**Prompt:** For this exercise, return only the lines in the records below from the one holding "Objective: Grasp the" through the one holding "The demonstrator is", including both, exactly as they appear and without pictures.

**Input material:**
--- START ---
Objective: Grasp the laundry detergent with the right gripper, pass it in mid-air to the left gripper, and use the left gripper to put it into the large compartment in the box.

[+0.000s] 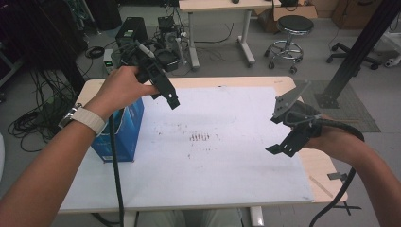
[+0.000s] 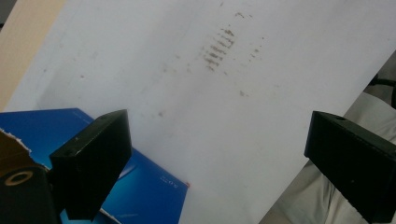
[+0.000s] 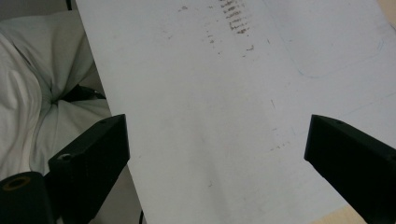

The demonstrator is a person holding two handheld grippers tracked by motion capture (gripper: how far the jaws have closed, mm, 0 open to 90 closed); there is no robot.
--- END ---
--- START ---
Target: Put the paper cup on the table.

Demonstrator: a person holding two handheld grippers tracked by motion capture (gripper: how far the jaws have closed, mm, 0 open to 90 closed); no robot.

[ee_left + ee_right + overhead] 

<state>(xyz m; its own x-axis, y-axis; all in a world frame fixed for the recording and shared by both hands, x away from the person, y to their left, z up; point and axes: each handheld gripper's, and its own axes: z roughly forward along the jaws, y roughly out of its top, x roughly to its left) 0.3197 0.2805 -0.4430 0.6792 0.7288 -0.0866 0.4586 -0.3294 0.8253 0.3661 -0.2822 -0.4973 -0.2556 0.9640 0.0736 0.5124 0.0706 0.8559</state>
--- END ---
**Task solution:**
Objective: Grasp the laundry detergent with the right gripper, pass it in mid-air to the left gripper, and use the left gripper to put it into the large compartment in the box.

[+0.000s] 
[+0.000s] 
[+0.000s] 

The demonstrator is a person holding two handheld grippers tracked by motion capture (gripper: how far the jaws have closed, mm, 0 open to 90 closed); there is no robot.

This answer requires no additional content.